Kudos to the police, the feds, the mayor and the governor, who will use this as campaign footage during his inevitable presidential run in 2016 or 2020. But it took all types of people for Boston to make it through a week unlike any other in American history. And no one seemed to care who got the credit. There wasn’t time to think about petty shit like that, as most people lost themselves in working towards a common goal.
There is no reason that these types of actions should be exclusive to moments of crisis in our country. No reason at all.

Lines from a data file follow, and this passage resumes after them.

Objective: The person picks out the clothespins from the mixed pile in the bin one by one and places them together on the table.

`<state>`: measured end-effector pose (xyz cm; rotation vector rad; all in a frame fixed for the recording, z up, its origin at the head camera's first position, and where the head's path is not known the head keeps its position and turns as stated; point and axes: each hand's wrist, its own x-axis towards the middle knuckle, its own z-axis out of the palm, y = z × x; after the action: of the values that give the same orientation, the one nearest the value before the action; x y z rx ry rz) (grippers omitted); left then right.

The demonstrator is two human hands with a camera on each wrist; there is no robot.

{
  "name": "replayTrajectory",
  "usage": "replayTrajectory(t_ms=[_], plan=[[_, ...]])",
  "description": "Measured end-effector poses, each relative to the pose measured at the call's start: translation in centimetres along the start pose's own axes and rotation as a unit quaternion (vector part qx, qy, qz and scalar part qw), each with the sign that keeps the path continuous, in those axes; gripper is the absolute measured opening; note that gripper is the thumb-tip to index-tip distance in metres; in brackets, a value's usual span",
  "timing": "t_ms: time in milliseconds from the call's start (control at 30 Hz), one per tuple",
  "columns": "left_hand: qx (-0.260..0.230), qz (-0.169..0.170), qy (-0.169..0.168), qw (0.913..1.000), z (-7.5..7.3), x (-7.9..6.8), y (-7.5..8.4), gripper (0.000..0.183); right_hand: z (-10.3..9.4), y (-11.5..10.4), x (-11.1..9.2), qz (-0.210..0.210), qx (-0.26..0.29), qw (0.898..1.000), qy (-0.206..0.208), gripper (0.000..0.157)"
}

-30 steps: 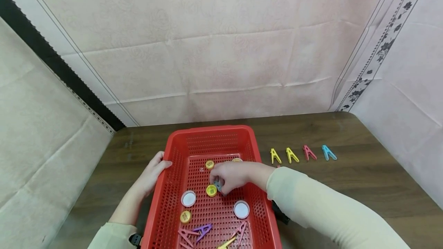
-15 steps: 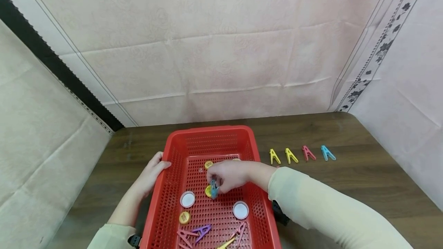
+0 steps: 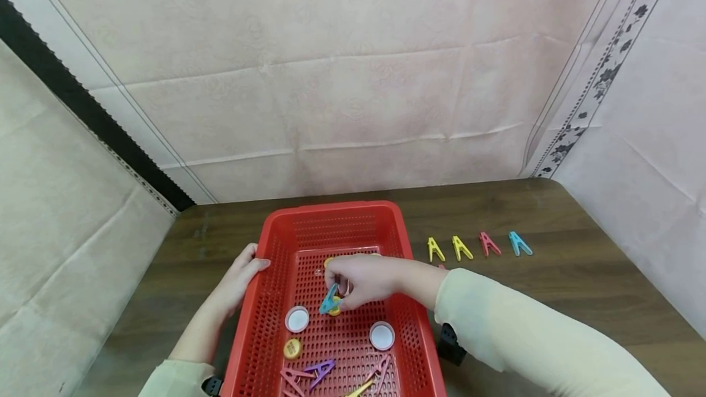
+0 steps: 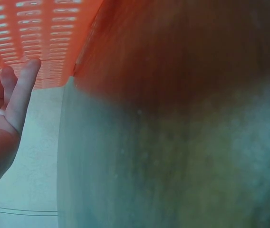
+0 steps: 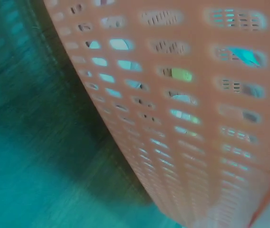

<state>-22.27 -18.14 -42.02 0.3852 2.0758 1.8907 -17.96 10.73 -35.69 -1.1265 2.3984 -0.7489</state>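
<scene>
I'm viewing a brown, wood-grained counter [image 3: 584,262], its far right corner rounding off. Left of its middle a red basket [image 3: 336,207] is standing, its near end running out of my view. To its right, toward the far edge, a first yellow clip [image 3: 435,251], a second yellow clip [image 3: 462,249], a red clip [image 3: 488,244] and a blue clip [image 3: 520,244] are lying apart in a row. Just nearer, something pinkish-red [image 3: 442,266], mostly hidden, is showing.

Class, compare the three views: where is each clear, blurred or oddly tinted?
Head: even light, with the held blue clothespin and red basket fairly clear; left wrist: the left hand is readable, but a large blur fills the right side; right wrist: hazy, teal-tinted table, red basket washed toward orange.
</scene>
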Motion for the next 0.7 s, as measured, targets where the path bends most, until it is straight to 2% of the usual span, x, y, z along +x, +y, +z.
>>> replayTrajectory(t_ms=[233, 700], plan=[[-0.001, 0.003, -0.002, 1.0000, 0.0, 0.0, -0.1, 0.024, -0.5, 0.5, -1.8, 0.015, -0.001, 0.998, 0.054, 0.032], [-0.001, 0.008, -0.006, 1.0000, -0.2, 0.0, -0.2, 0.025, -1.5, 1.5, -5.5, 0.036, 0.037, 0.991, 0.119, 0.034]])
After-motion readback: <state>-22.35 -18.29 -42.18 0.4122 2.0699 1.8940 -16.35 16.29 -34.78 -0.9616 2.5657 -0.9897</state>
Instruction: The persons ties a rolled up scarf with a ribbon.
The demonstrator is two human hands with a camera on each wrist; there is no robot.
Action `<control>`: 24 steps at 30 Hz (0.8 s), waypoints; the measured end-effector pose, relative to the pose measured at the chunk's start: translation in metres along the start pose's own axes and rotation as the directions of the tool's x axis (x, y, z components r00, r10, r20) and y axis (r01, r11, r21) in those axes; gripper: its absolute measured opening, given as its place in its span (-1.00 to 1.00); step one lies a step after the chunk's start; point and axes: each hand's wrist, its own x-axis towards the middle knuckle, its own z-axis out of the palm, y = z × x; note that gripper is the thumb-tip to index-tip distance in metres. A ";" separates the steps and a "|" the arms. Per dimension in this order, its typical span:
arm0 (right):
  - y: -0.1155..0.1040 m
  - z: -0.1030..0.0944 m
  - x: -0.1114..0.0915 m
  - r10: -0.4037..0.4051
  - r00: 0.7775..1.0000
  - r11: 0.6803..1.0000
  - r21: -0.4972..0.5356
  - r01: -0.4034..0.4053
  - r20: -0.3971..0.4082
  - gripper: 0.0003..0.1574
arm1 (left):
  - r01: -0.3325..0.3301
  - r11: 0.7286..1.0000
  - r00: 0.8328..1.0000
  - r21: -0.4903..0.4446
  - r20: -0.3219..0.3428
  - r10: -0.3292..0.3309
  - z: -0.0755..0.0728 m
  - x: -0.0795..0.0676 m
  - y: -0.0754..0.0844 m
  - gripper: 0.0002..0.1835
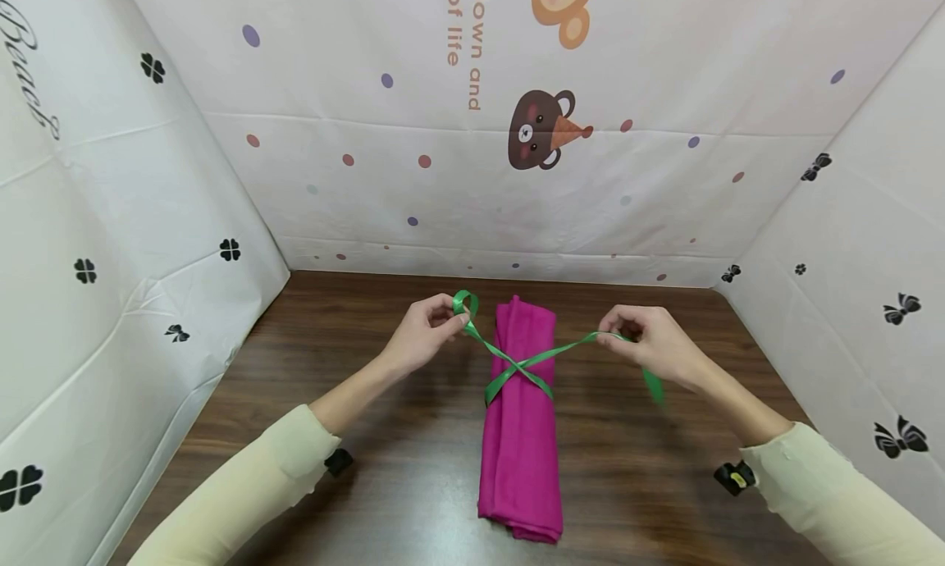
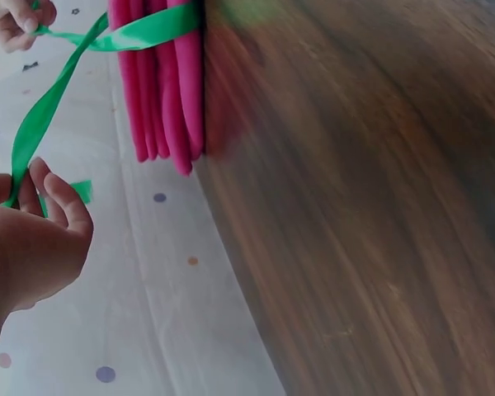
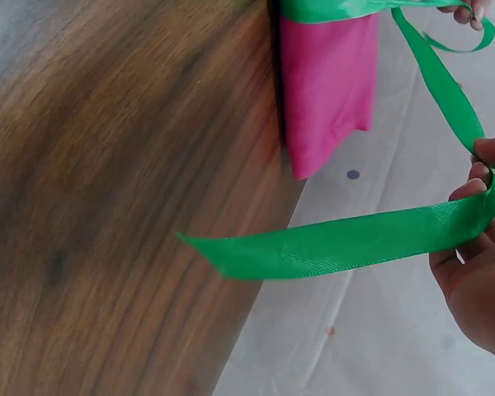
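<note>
A folded magenta cloth (image 1: 521, 459) lies lengthwise on the dark wooden table. Around its upper part runs a green satin ribbon (image 1: 502, 382), whose two ends cross on top of the cloth. My left hand (image 1: 422, 333) pinches one end between thumb and fingers, to the left of the cloth; that end curls up in a small loop above the fingertips. On the right, the other end is pinched by my right hand (image 1: 650, 341), and its tail (image 3: 338, 247) hangs free past the fingers. Both ribbon lengths stretch from the crossing up to the hands.
White printed sheeting stands behind the wooden table (image 1: 310, 500) and along both sides, with dots, clovers, bows and bear drawings. Its back panel (image 1: 443, 246) meets the table's far edge. Dark wrist devices sit by both cream sleeves (image 1: 258, 467).
</note>
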 end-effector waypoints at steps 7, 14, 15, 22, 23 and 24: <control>0.008 -0.002 -0.004 0.016 0.999 1.000 -0.008 -0.015 0.031 -0.92 | 0.024 0.999 0.999 0.042 -0.026 -0.023 -0.013 -0.003 -0.009 -0.83; 0.014 -0.003 -0.007 0.026 0.999 0.999 -0.048 -0.024 0.046 -0.86 | 0.045 0.997 0.998 0.056 -0.040 -0.043 -0.025 -0.007 -0.014 -0.84; 0.015 -0.003 -0.008 0.031 0.998 0.998 -0.053 -0.028 0.050 -0.85 | 0.052 0.997 0.998 0.063 -0.045 -0.050 -0.026 -0.008 -0.015 -0.85; 0.022 -0.004 -0.011 0.057 0.995 0.996 -0.068 -0.052 0.084 -0.78 | 0.096 0.990 0.994 0.108 -0.071 -0.088 -0.036 -0.012 -0.021 -0.82; 0.023 -0.004 -0.011 0.058 0.994 0.996 -0.072 -0.052 0.088 -0.77 | 0.100 0.988 0.993 0.117 -0.072 -0.092 -0.038 -0.013 -0.022 -0.81; 0.024 -0.004 -0.011 0.060 0.994 0.996 -0.074 -0.053 0.093 -0.76 | 0.105 0.986 0.993 0.128 -0.073 -0.096 -0.040 -0.014 -0.023 -0.81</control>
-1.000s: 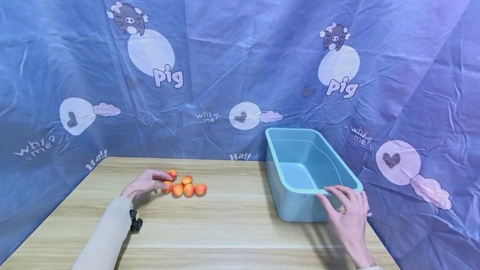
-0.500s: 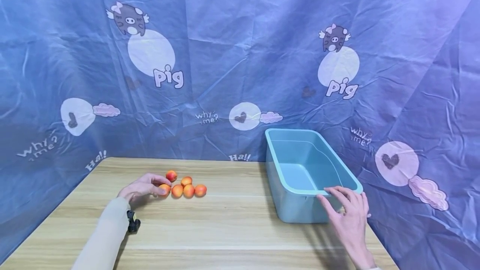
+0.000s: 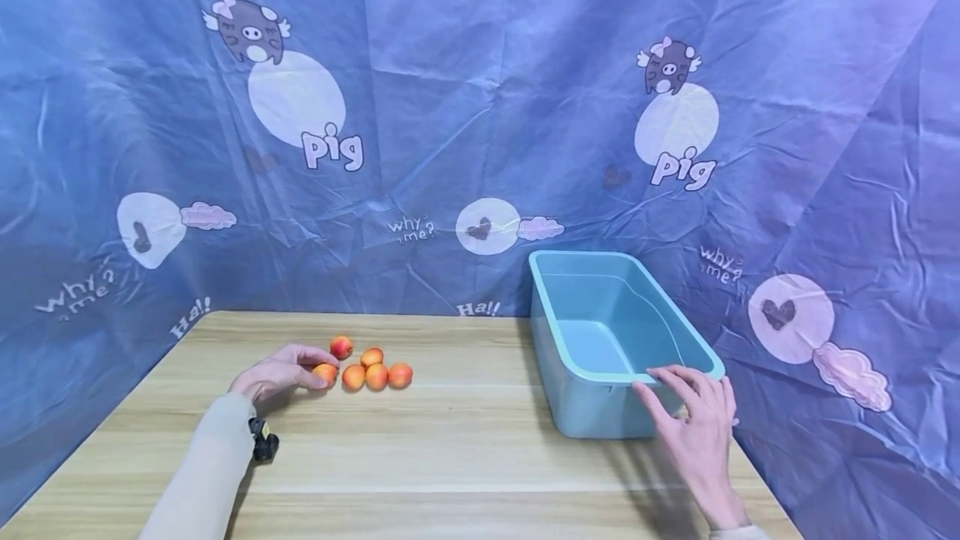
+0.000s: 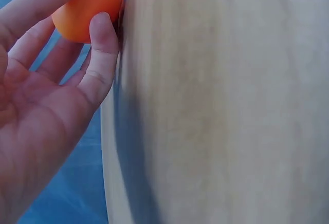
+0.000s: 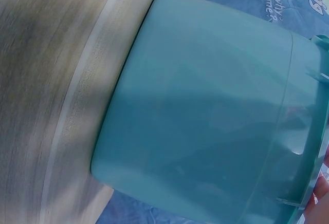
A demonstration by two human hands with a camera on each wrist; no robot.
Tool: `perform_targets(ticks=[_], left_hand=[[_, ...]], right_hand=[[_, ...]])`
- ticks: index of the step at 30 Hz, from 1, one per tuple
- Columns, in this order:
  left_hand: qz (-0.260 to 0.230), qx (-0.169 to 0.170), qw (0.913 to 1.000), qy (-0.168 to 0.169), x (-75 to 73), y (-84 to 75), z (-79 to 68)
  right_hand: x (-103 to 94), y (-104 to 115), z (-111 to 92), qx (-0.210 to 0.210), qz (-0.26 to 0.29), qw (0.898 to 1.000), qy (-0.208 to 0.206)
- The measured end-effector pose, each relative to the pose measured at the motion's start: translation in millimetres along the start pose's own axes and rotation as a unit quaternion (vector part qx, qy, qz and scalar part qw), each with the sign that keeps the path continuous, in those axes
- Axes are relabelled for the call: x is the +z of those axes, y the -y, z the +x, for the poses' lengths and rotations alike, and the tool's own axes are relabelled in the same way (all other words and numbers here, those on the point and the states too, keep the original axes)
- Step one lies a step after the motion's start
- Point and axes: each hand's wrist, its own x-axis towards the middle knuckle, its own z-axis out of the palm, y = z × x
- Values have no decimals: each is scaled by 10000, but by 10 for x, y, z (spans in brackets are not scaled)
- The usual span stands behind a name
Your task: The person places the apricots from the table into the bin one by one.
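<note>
My left hand (image 3: 279, 371) pinches an orange apricot (image 3: 325, 374) between thumb and fingers, low over the table at the left. In the left wrist view the same apricot (image 4: 92, 8) shows between the thumb and fingertips. Just to its right lie several more apricots (image 3: 377, 376) in a small group, with a redder apricot (image 3: 341, 347) a bit behind. At the right stands a blue-green plastic bin (image 3: 600, 407), its inside bare. My right hand (image 3: 697, 432) holds the near rim at its right corner, fingers over the edge and thumb in front.
The wooden table (image 3: 450, 465) fills the lower part of the head view. A blue cloth (image 3: 435, 107) printed with pigs hangs behind and along both sides. A small black device (image 3: 264, 442) is fixed at the left wrist.
My left hand has drawn one apricot leftward, out of the group and away from the redder one. The right hand stays at the bin's rim.
</note>
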Motion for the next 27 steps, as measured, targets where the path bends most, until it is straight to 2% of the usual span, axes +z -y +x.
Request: perform_targets(ticks=[2,9,14,18,21,25,27], left_hand=[[66,17,9999,-103,-14,-12,-10],[767,-218,9928,-895,-36,-125,-37],[537,36,9952,-820,-39,-204,7],[313,272,9973,-610,-20,-247,43],[145,282,9982,-515,13,-276,56],[70,206,9978,-634,61,-303,75],[94,289,9974,-654,77,-310,93]], right_hand=[[1,5,-4,-3,-1,10000,-15],[7,3,6,-82,9,9999,-109],[2,5,14,-67,-4,9999,-124],[4,16,15,-68,14,9999,-143],[11,24,18,-80,14,9999,-143],[20,34,24,-61,-5,9999,-125],[23,40,29,-75,-5,9999,-132]])
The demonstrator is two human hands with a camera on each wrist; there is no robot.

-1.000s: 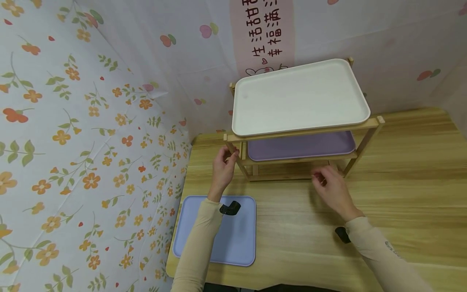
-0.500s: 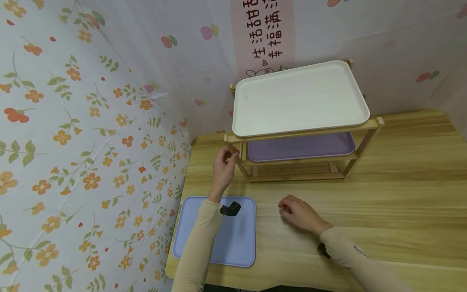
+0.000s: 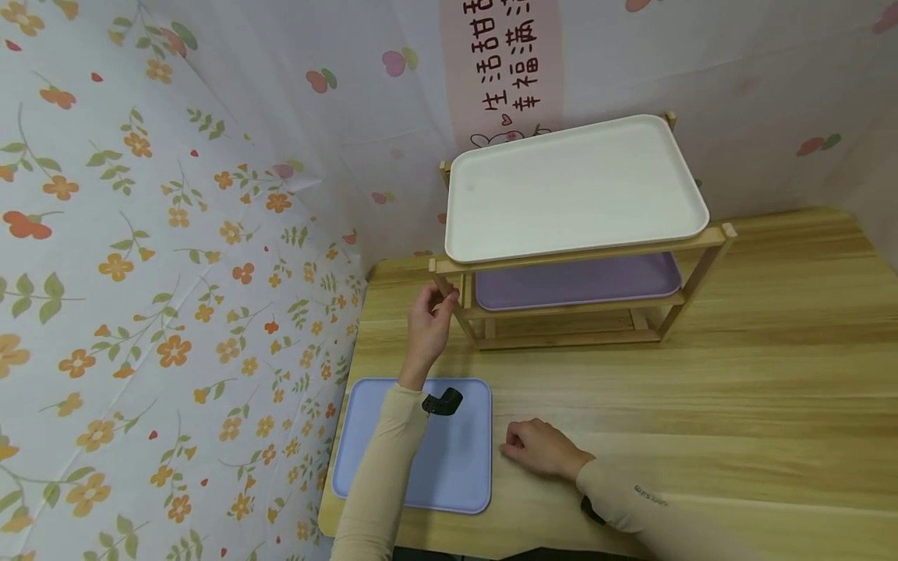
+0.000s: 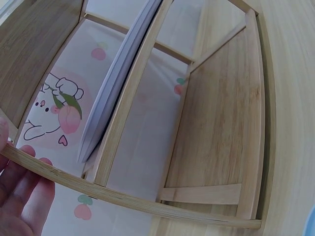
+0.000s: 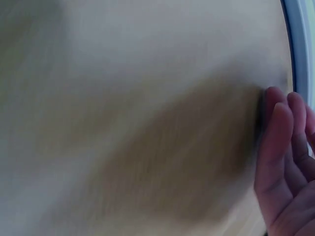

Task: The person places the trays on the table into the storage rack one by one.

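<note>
My left hand (image 3: pixel 429 326) grips the front left post of a wooden two-tier rack (image 3: pixel 571 340) in the head view. Seen from the left wrist, the fingers (image 4: pixel 37 196) curl behind that post (image 4: pixel 142 204). On the rack's top lies a white tray (image 3: pixel 575 191), and a purple tray (image 3: pixel 582 282) rests on the shelf below. My right hand (image 3: pixel 546 449), fingers loosely bent and holding nothing, is low over the table beside the right edge of a blue tray (image 3: pixel 452 460). In the right wrist view its fingertips come close to the blue tray's rim (image 5: pixel 299 46).
The wooden table (image 3: pixel 772 374) extends to the right of the rack. A floral cloth (image 3: pixel 210 234) borders the left side, and a printed curtain (image 3: pixel 393 117) hangs behind the rack. My left forearm crosses over the blue tray.
My right hand has moved from the rack's lower right front toward me and leftward, to the blue tray's right side. My left hand stays on the rack's post.
</note>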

The events surrounding the attacks on Boston also showed the value of having an open society. Our open society compels the government to share information that might be a little delicate. An open society allows individuals to freely share their perspectives on social media. An open society allows the media to pressure the authority figures to inform the public. So while the fear that was created in Boston a few weeks back may make it tempting to roll back some of our freedoms like we did after 9/11, it is crucial that we remember that this openness is America’s greatest strength. It is precisely this openness that helped to limit the damage, both personally and structurally. We don’t need more legal restrictions, and we damn sure don’t need more surveillance of the public.
That’s because when push comes to shove, we got each other’s back. The main thing that helped to limit the tragedy was all of us. People helping one another with no regard for the person’s race, their wealth or whether or not they were pro-choice or pro-life.
Go ahead wave your flags over the next few weeks. Put on your Boston Strong t-shirt. (But please stop playing Sweet Caroline at Yankee Stadium. WTF?) But if we really want to honor the fallen, we might be better served by emulating the behavior modeled throughout that tragic week.